Wednesday, October 14, 2009

Sepenggal Catatan Dari Pinggir Sungai Mamberamo ( Bagian 1 )



Sebulan lebih kami tinggal di kampung Haya Distrik Roufaer Kabupaten Mamberamo Raya. Ada sejumlah hal yang kami lihat, tetapi juga tidak sedikit cerita yang kami dengar dari masyarakat di sana, untuk itu kami coba lukiskan, dan biarlah kalian menilainya….

Laporan : Alberth Yomo

“Pak Guru ada pergi ke Dabra, jadi kita tidak sekolah. Nanti kalo Pak guru ada, baru kami sekolah,” ungkap Matias Kuasra, salah satu murid sekolah dasar Inpres Kampung Haya. Usia Matias diperkirakan sekitar 14 atau 15 tahun, namun pada usia tersebut, Matias baru tercatat sebagai murid kelas 3 SD. Matias sendiri juga tidak mengetahui, kapan ia di lahirkan oleh Ibunya, sehingga kami hanya bisa menduga usianya.
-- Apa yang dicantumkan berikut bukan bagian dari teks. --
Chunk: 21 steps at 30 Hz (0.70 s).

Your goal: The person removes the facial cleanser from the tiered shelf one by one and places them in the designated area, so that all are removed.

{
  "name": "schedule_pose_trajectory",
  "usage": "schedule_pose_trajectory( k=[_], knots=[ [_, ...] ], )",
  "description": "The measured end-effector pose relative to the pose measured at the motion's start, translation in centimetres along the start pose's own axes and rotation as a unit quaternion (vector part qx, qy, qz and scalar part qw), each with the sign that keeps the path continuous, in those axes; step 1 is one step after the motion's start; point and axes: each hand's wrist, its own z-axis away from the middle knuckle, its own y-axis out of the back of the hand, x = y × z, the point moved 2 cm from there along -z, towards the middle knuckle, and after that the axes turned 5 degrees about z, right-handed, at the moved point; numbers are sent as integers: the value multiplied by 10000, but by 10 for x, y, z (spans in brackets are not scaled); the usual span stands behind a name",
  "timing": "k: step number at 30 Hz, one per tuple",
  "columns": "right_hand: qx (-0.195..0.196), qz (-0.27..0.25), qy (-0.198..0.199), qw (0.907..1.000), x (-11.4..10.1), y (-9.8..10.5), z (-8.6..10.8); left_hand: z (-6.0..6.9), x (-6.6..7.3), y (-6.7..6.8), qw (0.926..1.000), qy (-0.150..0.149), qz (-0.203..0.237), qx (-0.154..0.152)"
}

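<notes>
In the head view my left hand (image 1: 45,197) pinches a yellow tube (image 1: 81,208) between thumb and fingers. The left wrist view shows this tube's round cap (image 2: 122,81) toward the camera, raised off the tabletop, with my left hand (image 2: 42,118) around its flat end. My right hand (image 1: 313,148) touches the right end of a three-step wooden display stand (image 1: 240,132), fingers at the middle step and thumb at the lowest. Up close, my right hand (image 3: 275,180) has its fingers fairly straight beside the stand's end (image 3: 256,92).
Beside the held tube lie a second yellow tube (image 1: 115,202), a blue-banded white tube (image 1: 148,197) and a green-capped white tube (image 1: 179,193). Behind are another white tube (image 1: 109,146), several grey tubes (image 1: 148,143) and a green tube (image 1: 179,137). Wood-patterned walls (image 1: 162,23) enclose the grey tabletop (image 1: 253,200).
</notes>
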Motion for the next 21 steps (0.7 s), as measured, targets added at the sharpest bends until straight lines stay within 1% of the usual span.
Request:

Ternyata bukan hanya Matias yang tidak mengetahui tahun kelahirannya, Ayah Matias sendiripun tidak mengingatnya, bahkan tahun kelahirannya sendiri tidak diketahuinya. Kondisi ini tidak hanya dijumpai pada keluarga Matias, tetapi hampir 80 persen masyarakat di kampung itu tidak mengingat kapan ia hadir ke bumi.

Kondisi tersebut mengingatkan saya pada data pemilih yang dikeluarkan KPUD Kabupaten Mamberamo Raya tahun 2009, yang mana hampir 80 persen pemilih di Kabupaten Mamberamo Raya yang terdaftar pada pemilu 2009 lalu, memiliki waktu kelahiran yang sama, baik tanggalnya, bulannya maupun tahunnya. Anehnya lagi, meski para pemilih itu mempunyai tanggal, bulan dan tahun lahir yang sama, namun usianya beda-beda, hahahaha. ….?

Terlepas dari persoalan akte kelahiran yang mungkin akan menjadi PR Dinas Kependudukan dan Catatan Sipil, kami kembali dulu ke sekolahnya Matias. Terdapat 4 kelas di sekolahnya Matias ( Kelas 1 sampai kelas 4 ). Ada 31 murid kelas 1, 12 murid kelas 2, 10 murid kelas 3 dan 1 murid kelas 4. Hanya 4 kelas, jadi kalau ada yang lulus kelas 4 dan ingin melanjutkan sekolahnya, maka siap-siap meninggalkan kampung ke Ibukota Distrik atau Ibukota Kabupaten.

Soal mutu sumber daya manusianya jangan di tanya…berbalik 179 derajat dari anak-anak SD di kota. Lihat saja Matias, untuk membaca tulisan “ Saya Anak Mamberamo”, butuh waktu lebih dari 10 detik, karena Matias masih belajar mengeja huruf. “ Bagaimana anak-anak mau maju, guru saja tinggal di Dabra. Sedangkan guru relawan dari kampung sini, akan bantu mengajar kalau guru dari Dabra itu datang. Jadi anak-anak selalu terlantar berbulan-bulan tidak sekolah,” ujar ayah Matius. Apakah sedih…?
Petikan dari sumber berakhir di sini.